Task directions: Lines with "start": please show every one of them from the listing below.

---------- The data ----------

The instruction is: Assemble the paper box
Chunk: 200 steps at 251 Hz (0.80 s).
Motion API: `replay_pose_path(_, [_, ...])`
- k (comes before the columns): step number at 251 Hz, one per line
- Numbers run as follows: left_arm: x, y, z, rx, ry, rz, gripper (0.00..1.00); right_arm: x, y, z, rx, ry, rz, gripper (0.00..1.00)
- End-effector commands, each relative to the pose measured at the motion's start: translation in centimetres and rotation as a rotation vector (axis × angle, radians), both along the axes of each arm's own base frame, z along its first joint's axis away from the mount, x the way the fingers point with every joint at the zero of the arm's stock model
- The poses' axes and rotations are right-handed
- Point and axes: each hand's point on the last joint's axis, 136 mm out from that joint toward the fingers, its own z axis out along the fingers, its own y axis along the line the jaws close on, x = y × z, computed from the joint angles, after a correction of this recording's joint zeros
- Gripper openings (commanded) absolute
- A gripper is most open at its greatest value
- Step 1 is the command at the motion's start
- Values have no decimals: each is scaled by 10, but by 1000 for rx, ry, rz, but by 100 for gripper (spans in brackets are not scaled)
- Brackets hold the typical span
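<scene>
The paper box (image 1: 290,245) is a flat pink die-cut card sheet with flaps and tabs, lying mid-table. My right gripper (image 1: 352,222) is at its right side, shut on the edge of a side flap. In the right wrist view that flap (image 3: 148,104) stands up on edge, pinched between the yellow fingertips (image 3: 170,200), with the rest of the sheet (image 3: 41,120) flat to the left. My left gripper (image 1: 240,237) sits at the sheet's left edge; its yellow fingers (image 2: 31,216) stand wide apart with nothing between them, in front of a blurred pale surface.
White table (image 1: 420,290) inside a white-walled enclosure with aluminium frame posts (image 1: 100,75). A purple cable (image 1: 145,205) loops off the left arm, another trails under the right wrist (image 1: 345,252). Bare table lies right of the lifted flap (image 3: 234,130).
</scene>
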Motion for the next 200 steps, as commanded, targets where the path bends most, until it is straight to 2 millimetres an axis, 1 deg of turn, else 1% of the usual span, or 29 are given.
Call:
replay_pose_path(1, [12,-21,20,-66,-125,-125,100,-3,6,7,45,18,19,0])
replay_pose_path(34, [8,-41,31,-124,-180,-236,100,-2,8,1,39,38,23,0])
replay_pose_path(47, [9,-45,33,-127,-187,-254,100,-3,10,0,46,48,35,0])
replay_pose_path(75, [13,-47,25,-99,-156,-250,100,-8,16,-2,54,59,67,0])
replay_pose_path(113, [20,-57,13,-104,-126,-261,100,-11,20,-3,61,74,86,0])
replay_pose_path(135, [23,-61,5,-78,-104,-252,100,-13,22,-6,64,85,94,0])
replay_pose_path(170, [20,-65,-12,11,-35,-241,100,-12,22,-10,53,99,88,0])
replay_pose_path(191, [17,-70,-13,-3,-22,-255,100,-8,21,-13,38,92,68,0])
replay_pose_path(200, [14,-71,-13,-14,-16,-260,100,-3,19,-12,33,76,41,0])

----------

The completed task:
- End-effector commands, each relative to the pose measured at the motion's start: translation in centimetres and rotation as a rotation vector (axis × angle, radians), both along the axes of each arm's own base frame, z along its first joint's axis away from the mount, x the way the fingers point with every joint at the zero of the arm's stock model
- Step 1 is the command at the motion's start

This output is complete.